[EXTRACTED ENTRIES]
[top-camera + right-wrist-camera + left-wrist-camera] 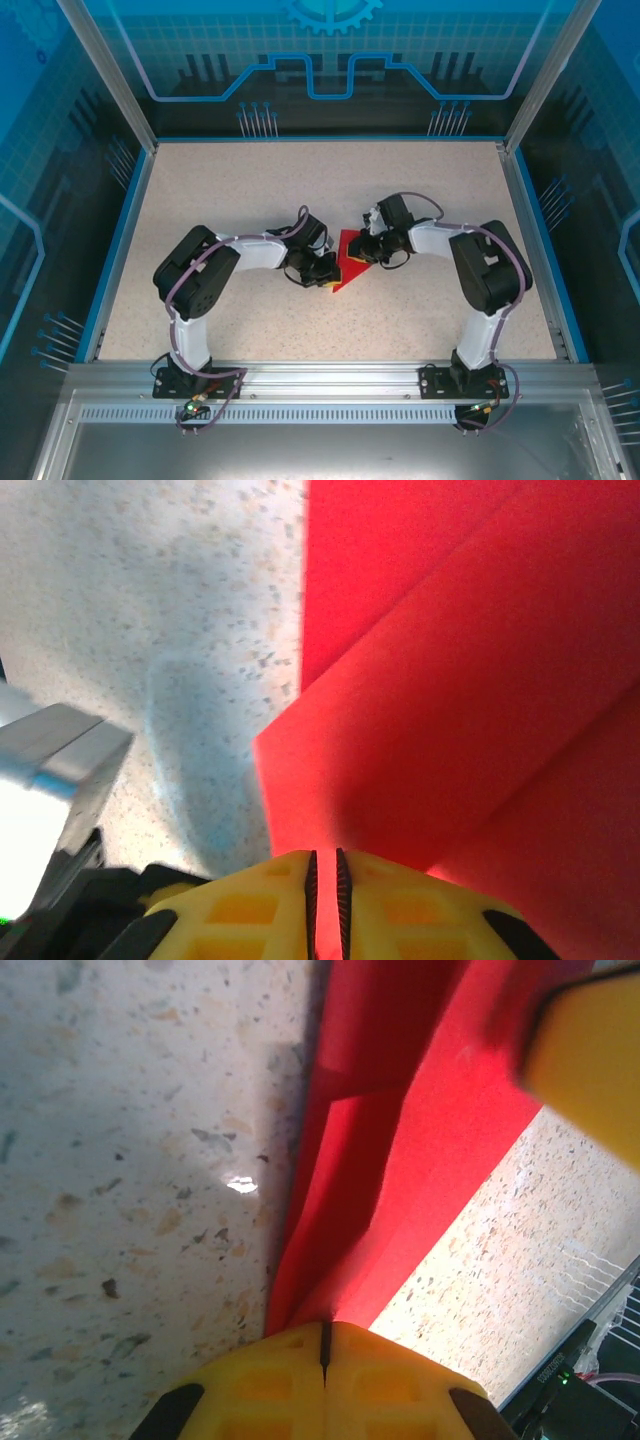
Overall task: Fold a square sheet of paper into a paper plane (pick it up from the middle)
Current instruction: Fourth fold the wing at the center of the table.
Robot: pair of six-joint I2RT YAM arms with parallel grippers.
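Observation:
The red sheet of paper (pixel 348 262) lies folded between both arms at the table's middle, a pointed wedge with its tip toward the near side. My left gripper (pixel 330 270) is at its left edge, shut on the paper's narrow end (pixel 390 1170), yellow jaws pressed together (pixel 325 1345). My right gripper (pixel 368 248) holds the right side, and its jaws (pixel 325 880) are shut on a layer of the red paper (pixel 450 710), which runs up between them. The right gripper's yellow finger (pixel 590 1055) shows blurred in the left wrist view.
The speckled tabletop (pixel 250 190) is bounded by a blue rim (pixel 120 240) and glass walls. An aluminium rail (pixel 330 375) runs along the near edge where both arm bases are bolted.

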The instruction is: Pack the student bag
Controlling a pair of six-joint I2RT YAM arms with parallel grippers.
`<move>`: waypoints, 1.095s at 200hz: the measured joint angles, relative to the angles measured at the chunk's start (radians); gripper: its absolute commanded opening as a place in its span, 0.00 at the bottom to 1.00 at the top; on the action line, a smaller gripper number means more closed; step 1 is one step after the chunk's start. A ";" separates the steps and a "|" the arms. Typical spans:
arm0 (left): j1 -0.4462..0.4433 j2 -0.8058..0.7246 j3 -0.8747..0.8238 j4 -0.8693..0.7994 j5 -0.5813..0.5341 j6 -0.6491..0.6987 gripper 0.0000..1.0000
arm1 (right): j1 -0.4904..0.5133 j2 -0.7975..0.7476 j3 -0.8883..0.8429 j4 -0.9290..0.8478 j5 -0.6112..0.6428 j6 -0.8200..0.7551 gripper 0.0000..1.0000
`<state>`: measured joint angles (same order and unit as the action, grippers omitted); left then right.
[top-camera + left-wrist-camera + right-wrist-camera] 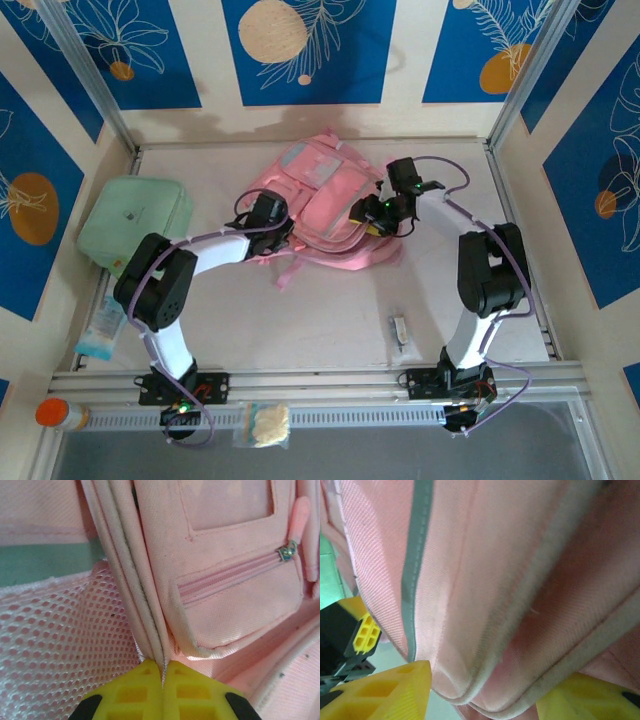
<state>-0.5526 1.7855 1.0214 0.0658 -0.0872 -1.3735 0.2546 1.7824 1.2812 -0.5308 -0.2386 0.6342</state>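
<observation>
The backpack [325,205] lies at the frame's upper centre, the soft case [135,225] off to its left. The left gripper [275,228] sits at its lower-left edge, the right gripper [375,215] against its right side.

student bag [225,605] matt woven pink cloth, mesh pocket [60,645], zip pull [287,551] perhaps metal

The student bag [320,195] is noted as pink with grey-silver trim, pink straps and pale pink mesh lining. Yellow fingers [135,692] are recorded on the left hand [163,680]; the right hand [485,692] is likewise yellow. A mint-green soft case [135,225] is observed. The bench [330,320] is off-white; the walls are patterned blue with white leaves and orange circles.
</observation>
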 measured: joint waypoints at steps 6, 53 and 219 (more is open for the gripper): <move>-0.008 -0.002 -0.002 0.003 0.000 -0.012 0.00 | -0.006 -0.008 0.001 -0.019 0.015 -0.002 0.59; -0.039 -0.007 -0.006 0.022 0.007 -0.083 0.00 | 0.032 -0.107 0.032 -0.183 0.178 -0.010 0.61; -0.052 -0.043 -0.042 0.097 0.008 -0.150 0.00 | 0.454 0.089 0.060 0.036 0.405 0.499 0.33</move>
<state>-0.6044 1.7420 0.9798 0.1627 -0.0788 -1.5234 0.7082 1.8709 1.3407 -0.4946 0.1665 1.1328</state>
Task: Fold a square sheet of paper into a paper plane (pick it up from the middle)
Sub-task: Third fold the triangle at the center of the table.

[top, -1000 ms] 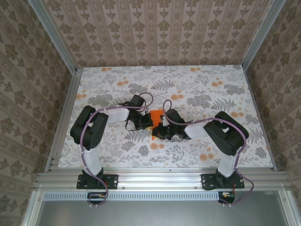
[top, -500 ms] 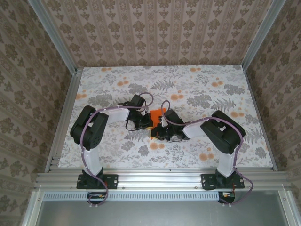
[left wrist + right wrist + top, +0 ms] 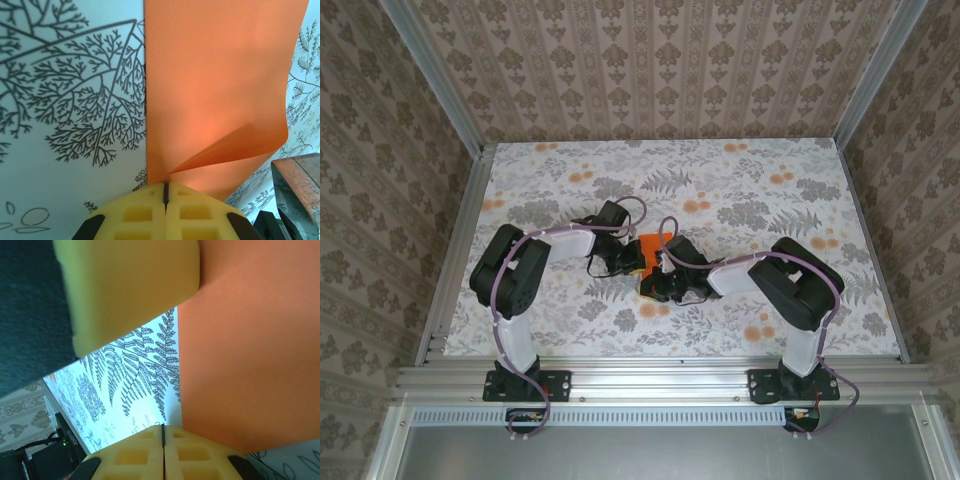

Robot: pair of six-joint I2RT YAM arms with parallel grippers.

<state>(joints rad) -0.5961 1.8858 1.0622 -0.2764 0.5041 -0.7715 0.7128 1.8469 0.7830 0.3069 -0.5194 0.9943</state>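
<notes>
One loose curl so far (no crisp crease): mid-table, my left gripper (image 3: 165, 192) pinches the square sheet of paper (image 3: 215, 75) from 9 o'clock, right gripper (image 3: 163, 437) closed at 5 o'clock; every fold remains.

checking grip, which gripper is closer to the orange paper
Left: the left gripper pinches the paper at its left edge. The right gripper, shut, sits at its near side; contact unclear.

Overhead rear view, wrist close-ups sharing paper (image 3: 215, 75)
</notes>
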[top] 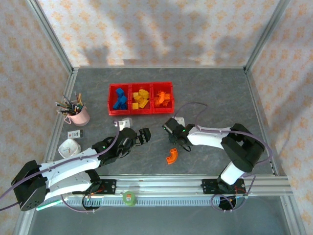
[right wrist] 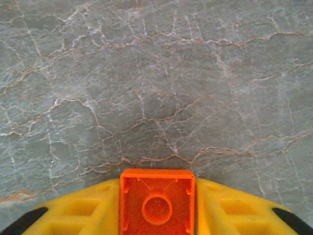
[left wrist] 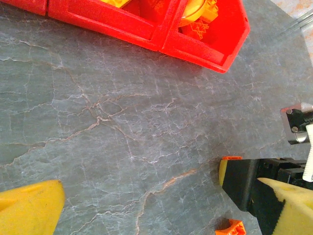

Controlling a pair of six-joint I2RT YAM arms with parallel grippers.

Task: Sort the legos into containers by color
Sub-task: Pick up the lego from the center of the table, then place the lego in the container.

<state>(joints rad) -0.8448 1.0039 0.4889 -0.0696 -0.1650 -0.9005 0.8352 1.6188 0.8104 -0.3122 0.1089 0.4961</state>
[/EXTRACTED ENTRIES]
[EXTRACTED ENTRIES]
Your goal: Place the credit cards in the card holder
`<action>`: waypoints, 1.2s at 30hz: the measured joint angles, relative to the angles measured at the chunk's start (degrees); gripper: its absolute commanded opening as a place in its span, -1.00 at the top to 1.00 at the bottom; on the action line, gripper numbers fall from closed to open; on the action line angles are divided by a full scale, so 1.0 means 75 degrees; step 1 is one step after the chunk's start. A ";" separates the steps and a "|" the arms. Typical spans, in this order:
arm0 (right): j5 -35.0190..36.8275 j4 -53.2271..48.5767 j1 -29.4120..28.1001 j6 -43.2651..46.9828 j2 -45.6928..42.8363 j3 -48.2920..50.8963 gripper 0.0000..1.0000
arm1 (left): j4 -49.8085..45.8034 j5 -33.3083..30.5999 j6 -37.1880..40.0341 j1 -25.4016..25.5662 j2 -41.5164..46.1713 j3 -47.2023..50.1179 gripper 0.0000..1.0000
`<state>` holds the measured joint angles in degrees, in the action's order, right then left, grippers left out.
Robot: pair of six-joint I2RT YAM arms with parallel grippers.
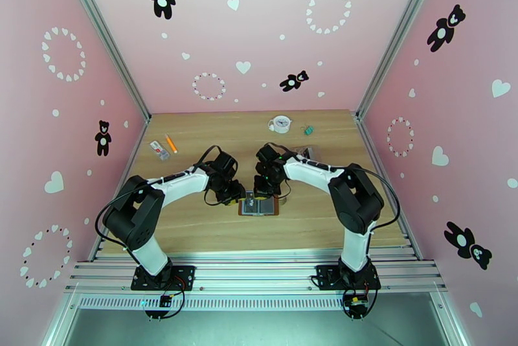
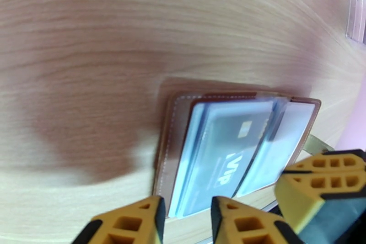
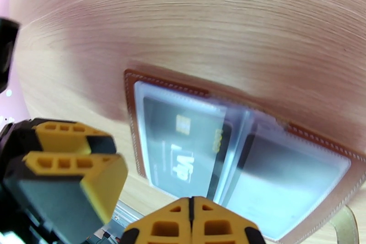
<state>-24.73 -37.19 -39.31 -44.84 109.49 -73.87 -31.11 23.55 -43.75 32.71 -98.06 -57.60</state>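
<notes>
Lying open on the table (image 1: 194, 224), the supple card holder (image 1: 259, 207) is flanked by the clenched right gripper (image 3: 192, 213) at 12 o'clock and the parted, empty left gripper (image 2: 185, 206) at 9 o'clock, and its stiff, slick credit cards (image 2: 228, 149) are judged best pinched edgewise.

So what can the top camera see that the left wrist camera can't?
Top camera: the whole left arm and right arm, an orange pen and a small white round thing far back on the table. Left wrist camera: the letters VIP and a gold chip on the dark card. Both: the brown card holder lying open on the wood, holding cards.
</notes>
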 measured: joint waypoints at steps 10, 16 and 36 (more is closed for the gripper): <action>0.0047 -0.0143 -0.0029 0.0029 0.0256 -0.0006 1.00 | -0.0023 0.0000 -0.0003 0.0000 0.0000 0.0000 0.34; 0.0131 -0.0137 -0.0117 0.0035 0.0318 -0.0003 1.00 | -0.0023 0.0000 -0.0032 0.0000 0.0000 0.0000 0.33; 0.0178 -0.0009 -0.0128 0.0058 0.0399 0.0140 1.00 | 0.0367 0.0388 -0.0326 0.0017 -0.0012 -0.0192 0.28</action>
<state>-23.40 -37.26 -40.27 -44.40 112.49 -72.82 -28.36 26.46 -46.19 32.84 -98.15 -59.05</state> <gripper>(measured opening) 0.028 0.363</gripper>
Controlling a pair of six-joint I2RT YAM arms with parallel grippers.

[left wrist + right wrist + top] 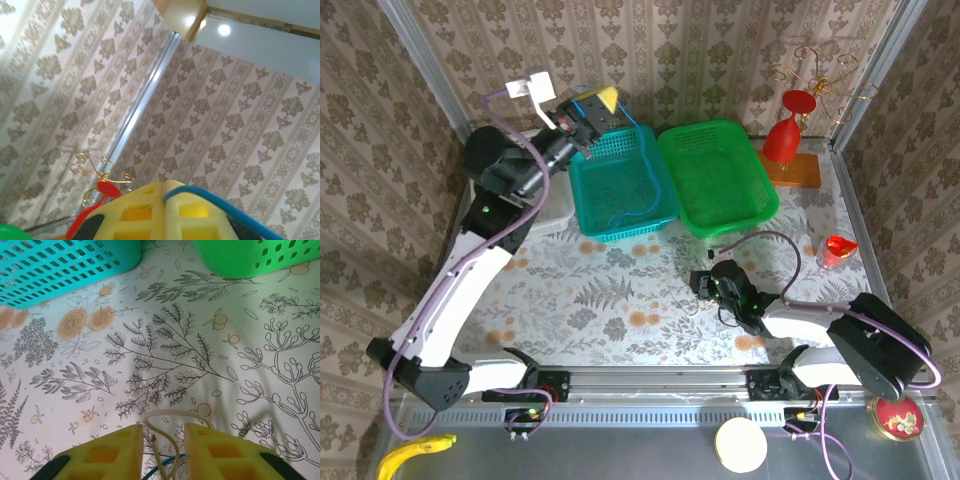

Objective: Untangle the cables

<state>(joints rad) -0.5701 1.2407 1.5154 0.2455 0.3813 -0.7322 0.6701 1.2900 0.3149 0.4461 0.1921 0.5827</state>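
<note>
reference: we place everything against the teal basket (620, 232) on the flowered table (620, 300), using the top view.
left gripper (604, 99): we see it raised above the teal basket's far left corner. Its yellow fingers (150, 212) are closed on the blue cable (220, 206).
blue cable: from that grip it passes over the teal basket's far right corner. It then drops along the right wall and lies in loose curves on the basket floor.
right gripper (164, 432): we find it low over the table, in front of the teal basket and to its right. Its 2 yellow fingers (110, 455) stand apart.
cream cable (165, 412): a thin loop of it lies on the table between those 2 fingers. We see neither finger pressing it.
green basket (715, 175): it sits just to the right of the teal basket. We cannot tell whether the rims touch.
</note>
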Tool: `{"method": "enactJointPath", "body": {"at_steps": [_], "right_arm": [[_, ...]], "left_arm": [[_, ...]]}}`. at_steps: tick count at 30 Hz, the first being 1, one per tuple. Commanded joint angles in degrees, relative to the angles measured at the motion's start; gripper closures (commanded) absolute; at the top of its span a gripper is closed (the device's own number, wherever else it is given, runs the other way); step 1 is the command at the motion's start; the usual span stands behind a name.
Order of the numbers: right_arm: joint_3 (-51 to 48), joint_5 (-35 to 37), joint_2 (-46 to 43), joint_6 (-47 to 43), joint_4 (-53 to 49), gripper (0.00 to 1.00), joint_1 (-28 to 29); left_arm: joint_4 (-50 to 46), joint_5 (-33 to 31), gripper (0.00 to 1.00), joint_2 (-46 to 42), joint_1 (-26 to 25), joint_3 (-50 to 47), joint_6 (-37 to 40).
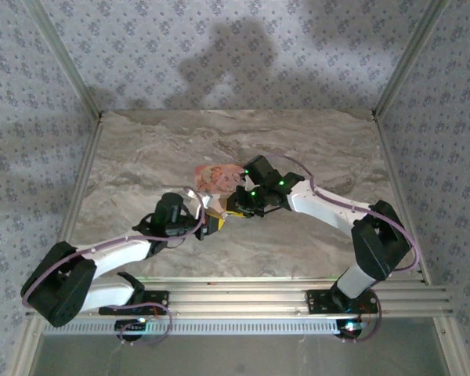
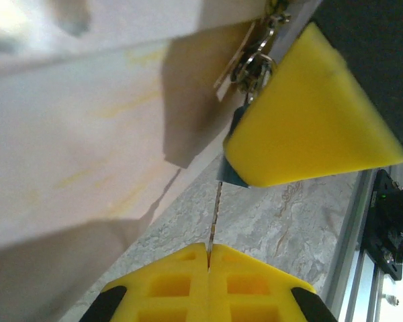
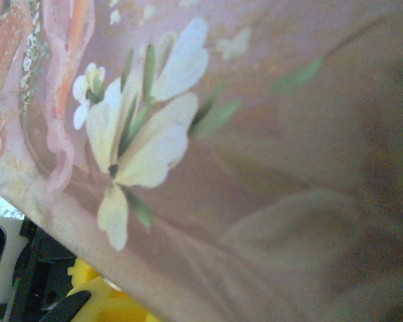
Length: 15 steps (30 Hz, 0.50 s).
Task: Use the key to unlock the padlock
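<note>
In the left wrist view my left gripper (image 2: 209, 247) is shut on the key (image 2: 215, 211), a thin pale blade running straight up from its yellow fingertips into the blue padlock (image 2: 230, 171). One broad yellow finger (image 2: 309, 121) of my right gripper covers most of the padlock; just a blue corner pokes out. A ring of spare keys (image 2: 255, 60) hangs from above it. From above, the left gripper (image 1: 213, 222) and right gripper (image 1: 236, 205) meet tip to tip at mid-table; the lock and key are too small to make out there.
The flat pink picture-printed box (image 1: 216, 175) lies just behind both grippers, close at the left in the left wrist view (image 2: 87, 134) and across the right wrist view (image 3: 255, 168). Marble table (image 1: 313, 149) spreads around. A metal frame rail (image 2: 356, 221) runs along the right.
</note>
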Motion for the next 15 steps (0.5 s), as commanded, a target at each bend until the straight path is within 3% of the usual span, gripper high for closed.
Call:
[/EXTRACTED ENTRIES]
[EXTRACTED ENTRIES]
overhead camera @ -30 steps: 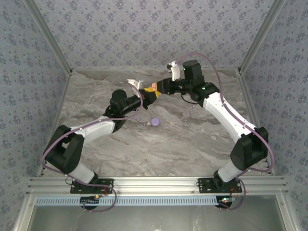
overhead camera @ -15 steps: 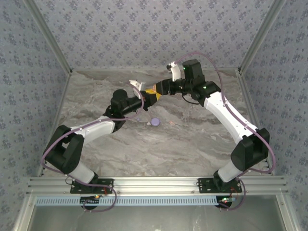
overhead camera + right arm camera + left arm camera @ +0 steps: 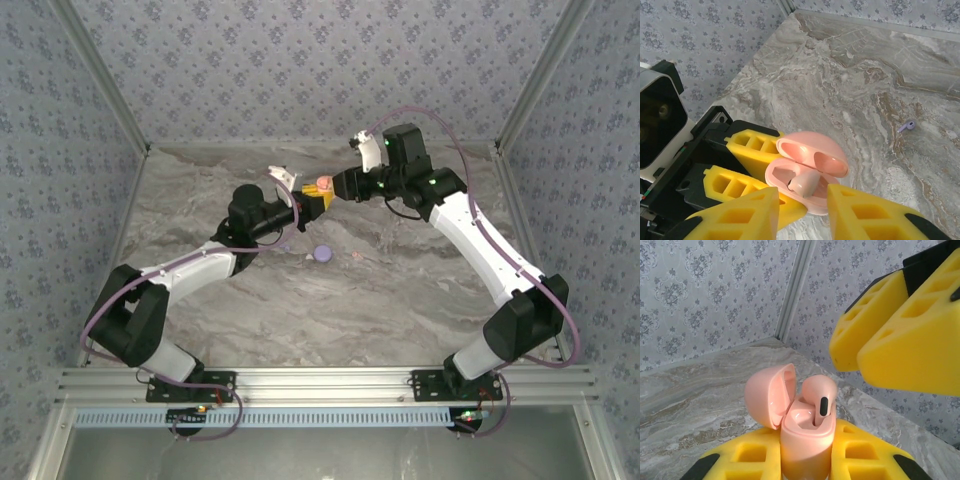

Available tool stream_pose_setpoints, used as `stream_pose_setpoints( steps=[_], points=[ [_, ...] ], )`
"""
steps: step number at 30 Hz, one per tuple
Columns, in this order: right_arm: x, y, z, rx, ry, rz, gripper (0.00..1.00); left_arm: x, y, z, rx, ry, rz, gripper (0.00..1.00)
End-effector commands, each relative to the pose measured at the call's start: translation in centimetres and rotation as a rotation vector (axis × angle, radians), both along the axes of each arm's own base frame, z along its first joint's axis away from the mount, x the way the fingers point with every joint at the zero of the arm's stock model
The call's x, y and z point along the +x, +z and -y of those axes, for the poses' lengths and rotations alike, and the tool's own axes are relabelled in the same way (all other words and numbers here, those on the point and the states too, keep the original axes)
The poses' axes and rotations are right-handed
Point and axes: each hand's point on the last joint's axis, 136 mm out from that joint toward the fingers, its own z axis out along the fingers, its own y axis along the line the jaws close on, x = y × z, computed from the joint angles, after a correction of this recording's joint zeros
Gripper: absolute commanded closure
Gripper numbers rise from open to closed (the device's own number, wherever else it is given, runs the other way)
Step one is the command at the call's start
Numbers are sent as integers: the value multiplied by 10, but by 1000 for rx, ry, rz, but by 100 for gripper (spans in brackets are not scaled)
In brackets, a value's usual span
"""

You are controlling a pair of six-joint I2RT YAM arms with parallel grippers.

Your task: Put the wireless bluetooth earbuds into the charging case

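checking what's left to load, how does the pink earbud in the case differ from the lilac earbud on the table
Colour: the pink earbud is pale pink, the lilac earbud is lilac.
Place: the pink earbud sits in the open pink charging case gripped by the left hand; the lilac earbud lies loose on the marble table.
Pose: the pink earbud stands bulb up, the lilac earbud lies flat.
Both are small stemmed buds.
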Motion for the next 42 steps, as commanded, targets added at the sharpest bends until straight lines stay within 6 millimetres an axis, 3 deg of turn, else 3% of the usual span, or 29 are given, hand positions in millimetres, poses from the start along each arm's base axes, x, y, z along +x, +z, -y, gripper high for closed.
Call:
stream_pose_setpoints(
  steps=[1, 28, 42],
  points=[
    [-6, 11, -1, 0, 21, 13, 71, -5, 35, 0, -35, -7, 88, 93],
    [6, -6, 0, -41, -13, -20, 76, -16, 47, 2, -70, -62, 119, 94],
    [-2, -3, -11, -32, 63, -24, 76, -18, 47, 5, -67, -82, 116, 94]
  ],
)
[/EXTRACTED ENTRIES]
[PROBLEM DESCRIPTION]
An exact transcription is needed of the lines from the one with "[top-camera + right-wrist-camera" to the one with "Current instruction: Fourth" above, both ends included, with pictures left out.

[ANSWER]
[top-camera + right-wrist-camera + left-wrist-camera] 
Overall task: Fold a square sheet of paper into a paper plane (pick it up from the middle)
Current instruction: Fourth fold the wing at the center of the table.

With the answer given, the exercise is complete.